Personal information
- Date of birth: 3 December 1949 (age 75)
- Place of birth: Sheffield, England
- Position(s): Midfielder

Youth career
- 1969–1971: Sheffield Wednesday

Senior career*
- Years: Team / Apps / (Gls)
- 1971–1973: Sheffield Wednesday / 6 / (0)
- 1973–1974: York City / 4 / (0)
- 1974: → Hereford United (loan) / 1 / (0)
- 1974: → Colchester United (loan) / 9 / (0)
- 1974–1977: Southport / 95 / (16)
- Los Angeles Skyhawks
- Columbus Magic

Managerial career
- 1987–1988: Gillingham
- 1990: Walsall

= Paul Taylor (footballer, born 1949) =

English footballer (born 1949)

Paul Taylor (born 3 December 1949) is a former football player and manager. For a number of years he held the position of Director of Football for Walsall.

==Playing career==
Born in Sheffield, England, Taylor began his playing career with his hometown team, Sheffield Wednesday, turning professional in 1971, but only made six first-team appearances before being sold to York City in 1973. He again failed to establish himself as a regular at Bootham Crescent and was loaned out to Hereford United and Colchester United. In 1974, he was sold to Southport, where he finally established himself as a first-team regular, making over 100 appearances in total.

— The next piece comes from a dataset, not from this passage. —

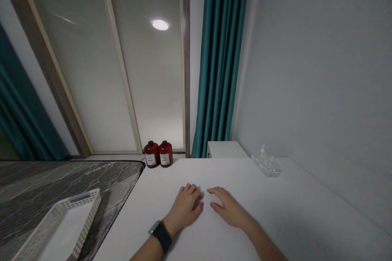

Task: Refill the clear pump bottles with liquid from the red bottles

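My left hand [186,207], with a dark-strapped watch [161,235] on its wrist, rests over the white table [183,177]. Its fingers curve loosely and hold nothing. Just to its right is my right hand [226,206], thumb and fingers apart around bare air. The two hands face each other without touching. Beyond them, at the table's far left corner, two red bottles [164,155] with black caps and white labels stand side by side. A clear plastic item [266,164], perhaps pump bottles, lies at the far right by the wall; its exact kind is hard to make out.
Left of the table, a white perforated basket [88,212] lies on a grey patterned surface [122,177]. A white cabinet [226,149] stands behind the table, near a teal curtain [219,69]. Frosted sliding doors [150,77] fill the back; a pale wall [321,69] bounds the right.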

In 1977 Taylor left England to play in the USA.

==Managerial career==
In 1979 Taylor was appointed Head Coach of Columbus Magic, a position he held until the club folded after the 1980 season.

In 1981, he returned to England as assistant manager of Gillingham after the appointment as manager of Keith Peacock, with whom he had worked in America. He remained in this role until Peacock was sacked in December 1987, whereupon he was promoted to manager. His reign was unsuccessful, however, and he was himself sacked less than a year later.

After leaving Priestfield Stadium, Taylor joined Walsall, where he served as coach and assistant manager and also had a very brief spell as manager. In 1994, he became Director of Football.